The need to adjust for multiple comparisons
If you don't adjust for multiple comparisons, it is easy to fool yourself. If you compare many groups, the chances are high that one or more pair of groups will be 'significantly different' purely due to chance. To protect yourself from making this mistake, you probably should correct for multiple comparisons. Probably? There certainly are arguments for not adjusting for multiple comparisons.
How multiple comparisons of survival curves work
Multiple comparison tests after ANOVA are complicated because they not only use a stricter threshold for significance, but also include data from all groups when computing scatter (pooled SD, or Mean Square within), and use this value with every comparison. By quantifying variability from all groups, not just the two you are comparing, you gain some degrees of freedom and thus some power.
Multiple comparison tests for comparing survival curves are simpler. You simply have to adjust the definition of significance, and don't need to take into account any information about the groups not in the comparison (as that information would not be helpful).
Comparing survival curves two at a time with Prism
For each pair of groups you wish to compare, follow these steps:
- Start from the results sheet that compares all groups.
- Click New, and then Duplicate Current Sheet.
- The Analyze dialog will pop up. On the right side, select the two groups you wish to compare and make sure all other data sets are unselected. Then click OK.
- The parameters dialog for survival analysis pops up.
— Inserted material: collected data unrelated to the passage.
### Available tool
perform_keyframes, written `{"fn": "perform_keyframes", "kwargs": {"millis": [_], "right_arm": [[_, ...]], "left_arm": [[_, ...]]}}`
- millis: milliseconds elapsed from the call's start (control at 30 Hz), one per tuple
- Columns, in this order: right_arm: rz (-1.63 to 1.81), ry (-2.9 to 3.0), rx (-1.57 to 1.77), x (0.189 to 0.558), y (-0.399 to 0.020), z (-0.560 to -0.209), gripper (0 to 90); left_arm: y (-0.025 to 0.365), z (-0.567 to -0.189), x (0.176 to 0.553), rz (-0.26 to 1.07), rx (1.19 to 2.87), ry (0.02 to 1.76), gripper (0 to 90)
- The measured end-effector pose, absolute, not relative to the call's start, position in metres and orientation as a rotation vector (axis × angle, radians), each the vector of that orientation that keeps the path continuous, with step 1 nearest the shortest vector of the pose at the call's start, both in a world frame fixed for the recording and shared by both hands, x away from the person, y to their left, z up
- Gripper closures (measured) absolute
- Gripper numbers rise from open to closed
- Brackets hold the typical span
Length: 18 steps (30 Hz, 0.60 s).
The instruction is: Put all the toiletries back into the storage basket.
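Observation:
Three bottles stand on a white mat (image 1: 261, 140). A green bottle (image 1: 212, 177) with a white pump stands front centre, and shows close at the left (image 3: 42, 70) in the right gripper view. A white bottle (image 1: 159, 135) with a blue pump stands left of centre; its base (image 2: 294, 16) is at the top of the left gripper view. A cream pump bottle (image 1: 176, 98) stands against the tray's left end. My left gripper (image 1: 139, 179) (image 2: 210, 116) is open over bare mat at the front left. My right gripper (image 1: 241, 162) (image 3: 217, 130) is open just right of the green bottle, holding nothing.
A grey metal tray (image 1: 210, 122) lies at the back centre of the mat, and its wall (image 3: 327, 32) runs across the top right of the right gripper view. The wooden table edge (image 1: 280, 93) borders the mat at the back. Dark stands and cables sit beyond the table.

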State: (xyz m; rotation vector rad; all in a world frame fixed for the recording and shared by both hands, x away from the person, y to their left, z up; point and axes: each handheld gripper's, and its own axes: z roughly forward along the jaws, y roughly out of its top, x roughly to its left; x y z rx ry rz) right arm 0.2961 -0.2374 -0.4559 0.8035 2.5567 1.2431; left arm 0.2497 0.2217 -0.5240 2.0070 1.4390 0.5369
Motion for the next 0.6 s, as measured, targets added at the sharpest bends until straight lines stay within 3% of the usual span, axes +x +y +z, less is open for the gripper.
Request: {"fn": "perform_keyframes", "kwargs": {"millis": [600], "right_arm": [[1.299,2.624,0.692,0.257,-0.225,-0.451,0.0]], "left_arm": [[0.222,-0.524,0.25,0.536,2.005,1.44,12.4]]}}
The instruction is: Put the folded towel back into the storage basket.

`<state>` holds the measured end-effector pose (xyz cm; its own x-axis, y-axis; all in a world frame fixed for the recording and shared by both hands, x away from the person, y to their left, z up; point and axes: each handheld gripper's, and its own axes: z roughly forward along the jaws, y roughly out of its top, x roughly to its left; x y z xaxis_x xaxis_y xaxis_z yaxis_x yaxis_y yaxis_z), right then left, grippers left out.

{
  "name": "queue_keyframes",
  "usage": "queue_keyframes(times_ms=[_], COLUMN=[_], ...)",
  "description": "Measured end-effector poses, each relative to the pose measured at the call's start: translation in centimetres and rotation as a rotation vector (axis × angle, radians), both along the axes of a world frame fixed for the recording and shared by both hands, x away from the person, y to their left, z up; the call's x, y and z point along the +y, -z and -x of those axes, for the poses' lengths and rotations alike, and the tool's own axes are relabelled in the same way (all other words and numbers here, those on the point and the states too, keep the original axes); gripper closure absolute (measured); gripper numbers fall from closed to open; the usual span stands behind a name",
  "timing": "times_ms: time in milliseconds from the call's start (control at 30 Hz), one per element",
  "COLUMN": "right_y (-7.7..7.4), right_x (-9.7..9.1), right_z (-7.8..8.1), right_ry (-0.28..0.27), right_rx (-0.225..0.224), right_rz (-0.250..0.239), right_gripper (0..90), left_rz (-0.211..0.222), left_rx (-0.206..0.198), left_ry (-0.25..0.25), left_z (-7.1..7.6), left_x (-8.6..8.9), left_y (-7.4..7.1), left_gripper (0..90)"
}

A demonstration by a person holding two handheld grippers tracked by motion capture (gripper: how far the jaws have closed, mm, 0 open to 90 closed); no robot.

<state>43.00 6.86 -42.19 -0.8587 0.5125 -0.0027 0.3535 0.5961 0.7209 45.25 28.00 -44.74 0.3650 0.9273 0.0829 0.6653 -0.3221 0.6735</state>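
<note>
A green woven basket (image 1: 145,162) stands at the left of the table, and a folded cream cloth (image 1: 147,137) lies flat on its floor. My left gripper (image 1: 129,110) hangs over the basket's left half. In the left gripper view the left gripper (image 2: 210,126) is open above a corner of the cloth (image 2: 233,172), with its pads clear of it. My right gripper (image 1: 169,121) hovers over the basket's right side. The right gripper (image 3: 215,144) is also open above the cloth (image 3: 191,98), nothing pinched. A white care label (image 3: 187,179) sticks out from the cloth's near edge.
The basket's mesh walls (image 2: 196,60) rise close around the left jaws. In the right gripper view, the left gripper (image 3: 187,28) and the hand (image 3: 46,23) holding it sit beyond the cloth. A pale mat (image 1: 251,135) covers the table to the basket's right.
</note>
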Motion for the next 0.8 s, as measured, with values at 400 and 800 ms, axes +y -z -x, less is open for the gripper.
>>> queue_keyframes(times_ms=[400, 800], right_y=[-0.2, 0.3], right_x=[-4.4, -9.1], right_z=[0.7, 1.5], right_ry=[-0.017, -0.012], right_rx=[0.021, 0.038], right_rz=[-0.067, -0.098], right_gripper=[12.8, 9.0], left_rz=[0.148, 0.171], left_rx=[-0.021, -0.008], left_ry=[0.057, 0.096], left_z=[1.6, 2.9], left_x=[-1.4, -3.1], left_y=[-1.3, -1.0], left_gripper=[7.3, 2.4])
Click OK without changing anything.
- Note the P value (from the logrank or Gehan-Breslow-Wilcoxon test), but don't interpret it until you correct for multiple comparisons, as explained in the next section.
- Repeat the steps for each comparison if you want each to be in its own results sheet. Or click Change.. data analyzed, and choose a different pair of data sets.
Which comparisons are 'statistically significant'?
When you are comparing multiple pairs of groups at once, you can't interpret the individual P in the usual way. Instead, you set a significance level, and ask which comparisons are 'statistically significant' using that threshold.
The simplest approach is to use the Bonferroni method:
- Define the significance level that you want to apply to the entire family of comparisons. This is conventionally set to 0.05.
- Count the number of comparisons you are making, and call this value K. See the next section which discusses some ambiguities.
- Compute the Bonferroni corrected threshold that you will use for each individual comparison. This equals the family-wise significance level (defined in step 1 above, usually .05) divided by K.
- If a P value is less than this Bonferroni-corrected threshold, then the comparison can be said to be 'statistically significant'.
How many comparisons are you making?
You must be honest about the number of comparisons you are making. Say there are four treatment groups (including control). You then go back and compare the group with the longest survival with the group with the shortest survival. It is not fair to say that you are only making one comparison, since you couldn't decide which comparison to make without looking at all the data. With four groups, there are six pairwise comparisons you could make. You have implicitly made all these comparisons, so you should define K in step 3 above to equal 6.
If you were only interested in comparing each of three treatments to the control, and weren't interested in comparing the treatments with each other, then you would be making three comparisons, so should set K equal to 3.